Rev. Dr. Raphael Warnock, senior pastor of Atlanta’s Historic Ebenezer Baptist Church, the “spiritual home of The Rev. Dr. Martin Luther King, Jr.” already created headlines when he proposed to Miss Ouleye Ndoye at the end of Watch Night Service at the church last month! Well, Rev. Dr. Warnock capitalized on another romantic occasion, marrying the former Miss Ndoye during a Valentine Day’s wedding ceremony at the church last Sunday!
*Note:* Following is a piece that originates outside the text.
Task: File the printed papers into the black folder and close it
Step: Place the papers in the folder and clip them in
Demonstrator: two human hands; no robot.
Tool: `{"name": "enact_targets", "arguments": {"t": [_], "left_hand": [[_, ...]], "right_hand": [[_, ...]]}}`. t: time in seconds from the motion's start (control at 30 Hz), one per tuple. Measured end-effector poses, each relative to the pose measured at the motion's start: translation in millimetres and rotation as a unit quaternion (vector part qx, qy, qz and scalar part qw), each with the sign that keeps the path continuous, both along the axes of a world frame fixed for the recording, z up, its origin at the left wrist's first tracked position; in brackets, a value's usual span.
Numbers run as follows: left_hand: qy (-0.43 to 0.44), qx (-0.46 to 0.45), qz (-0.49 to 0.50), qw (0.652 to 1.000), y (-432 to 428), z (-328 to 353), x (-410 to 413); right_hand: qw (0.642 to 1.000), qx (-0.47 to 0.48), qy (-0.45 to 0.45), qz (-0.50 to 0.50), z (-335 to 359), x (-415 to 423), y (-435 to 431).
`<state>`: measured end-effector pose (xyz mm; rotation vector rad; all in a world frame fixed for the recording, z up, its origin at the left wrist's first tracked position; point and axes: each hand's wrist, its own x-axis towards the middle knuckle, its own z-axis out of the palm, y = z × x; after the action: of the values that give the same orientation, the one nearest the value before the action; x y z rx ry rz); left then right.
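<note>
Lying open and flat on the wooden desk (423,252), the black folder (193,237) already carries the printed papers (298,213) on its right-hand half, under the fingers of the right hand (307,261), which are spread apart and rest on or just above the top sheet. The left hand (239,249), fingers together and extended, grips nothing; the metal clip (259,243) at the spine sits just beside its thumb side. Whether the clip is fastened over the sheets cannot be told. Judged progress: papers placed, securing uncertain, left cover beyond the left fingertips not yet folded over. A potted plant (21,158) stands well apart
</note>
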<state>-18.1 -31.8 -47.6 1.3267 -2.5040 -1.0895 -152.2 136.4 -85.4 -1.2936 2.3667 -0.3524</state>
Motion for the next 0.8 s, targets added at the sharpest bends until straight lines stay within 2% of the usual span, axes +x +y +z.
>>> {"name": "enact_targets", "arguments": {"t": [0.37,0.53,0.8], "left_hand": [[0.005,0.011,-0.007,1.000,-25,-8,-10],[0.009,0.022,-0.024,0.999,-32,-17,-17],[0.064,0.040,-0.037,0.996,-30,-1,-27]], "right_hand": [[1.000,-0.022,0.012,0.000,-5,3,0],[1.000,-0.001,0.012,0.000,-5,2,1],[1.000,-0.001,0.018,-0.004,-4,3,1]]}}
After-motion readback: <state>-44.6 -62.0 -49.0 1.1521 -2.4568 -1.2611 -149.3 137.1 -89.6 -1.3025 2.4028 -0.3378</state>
So I watched the video of the ceremony which came in at about 1 hour and 37 minutes. The wedding colors seem to be shades of lavender, purple and white as all of the flowers and decorations were in those colors. The wedding started off with a solo of Sweet Sweet Spirit which set the tone of the wedding. Also, there was a beautiful flute solo and a heartfelt solo rendition of Steve Wonder’s Ribbon in the Sky. The music lasts for nearly 40 minutes as the mothers walk in together about the 38:09 mark of the video. I counted 10 bridesmaids and 9 groomsmen along with a ring bearer and two flower girls.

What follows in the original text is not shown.